▽

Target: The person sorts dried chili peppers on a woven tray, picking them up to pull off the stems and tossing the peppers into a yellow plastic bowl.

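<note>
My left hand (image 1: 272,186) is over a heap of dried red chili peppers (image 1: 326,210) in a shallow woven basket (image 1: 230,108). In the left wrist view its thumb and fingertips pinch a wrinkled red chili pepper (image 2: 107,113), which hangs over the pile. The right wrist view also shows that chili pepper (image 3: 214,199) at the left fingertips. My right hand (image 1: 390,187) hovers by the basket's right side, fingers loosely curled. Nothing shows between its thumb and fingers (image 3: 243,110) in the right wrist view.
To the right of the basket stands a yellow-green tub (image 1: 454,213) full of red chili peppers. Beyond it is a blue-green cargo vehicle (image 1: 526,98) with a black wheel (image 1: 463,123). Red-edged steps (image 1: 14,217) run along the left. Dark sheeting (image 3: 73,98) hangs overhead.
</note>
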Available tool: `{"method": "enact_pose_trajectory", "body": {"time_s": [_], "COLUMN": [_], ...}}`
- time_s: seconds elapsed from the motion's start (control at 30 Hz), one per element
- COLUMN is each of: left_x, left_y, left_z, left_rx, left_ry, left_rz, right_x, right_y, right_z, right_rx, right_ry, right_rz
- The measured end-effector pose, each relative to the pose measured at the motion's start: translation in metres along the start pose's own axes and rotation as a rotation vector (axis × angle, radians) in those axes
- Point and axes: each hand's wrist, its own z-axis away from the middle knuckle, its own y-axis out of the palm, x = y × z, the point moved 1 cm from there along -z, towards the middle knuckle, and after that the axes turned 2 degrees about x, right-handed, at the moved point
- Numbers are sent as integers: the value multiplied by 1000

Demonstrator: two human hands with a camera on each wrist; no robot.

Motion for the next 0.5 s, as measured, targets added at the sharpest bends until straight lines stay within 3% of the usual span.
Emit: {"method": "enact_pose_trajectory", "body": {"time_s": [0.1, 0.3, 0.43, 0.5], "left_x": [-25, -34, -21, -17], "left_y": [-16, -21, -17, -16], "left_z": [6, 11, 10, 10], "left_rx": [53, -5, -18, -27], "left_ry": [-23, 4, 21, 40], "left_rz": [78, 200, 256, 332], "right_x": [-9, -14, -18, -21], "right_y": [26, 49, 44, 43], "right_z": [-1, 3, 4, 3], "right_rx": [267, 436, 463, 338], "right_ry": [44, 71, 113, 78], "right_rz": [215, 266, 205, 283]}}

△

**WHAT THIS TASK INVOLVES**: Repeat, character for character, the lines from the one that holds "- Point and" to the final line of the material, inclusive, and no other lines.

**SOLUTION FOR THIS PROBLEM**:
- Point and axes: each hand's wrist, its own z-axis away from the middle knuckle, its own y-axis out of the palm, x = y × z, the point moved 1 cm from there along -z, towards the middle knuckle, and after that the axes turned 2 degrees about x, right-handed, at the moved point
- Numbers are sent as integers: the value multiplied by 1000

Demonstrator: two human hands with a camera on each wrist; no robot.

Motion for the next 0.5 s, as measured, targets added at the sharpest bends until straight lines stay within 3% of the usual span.
Emit: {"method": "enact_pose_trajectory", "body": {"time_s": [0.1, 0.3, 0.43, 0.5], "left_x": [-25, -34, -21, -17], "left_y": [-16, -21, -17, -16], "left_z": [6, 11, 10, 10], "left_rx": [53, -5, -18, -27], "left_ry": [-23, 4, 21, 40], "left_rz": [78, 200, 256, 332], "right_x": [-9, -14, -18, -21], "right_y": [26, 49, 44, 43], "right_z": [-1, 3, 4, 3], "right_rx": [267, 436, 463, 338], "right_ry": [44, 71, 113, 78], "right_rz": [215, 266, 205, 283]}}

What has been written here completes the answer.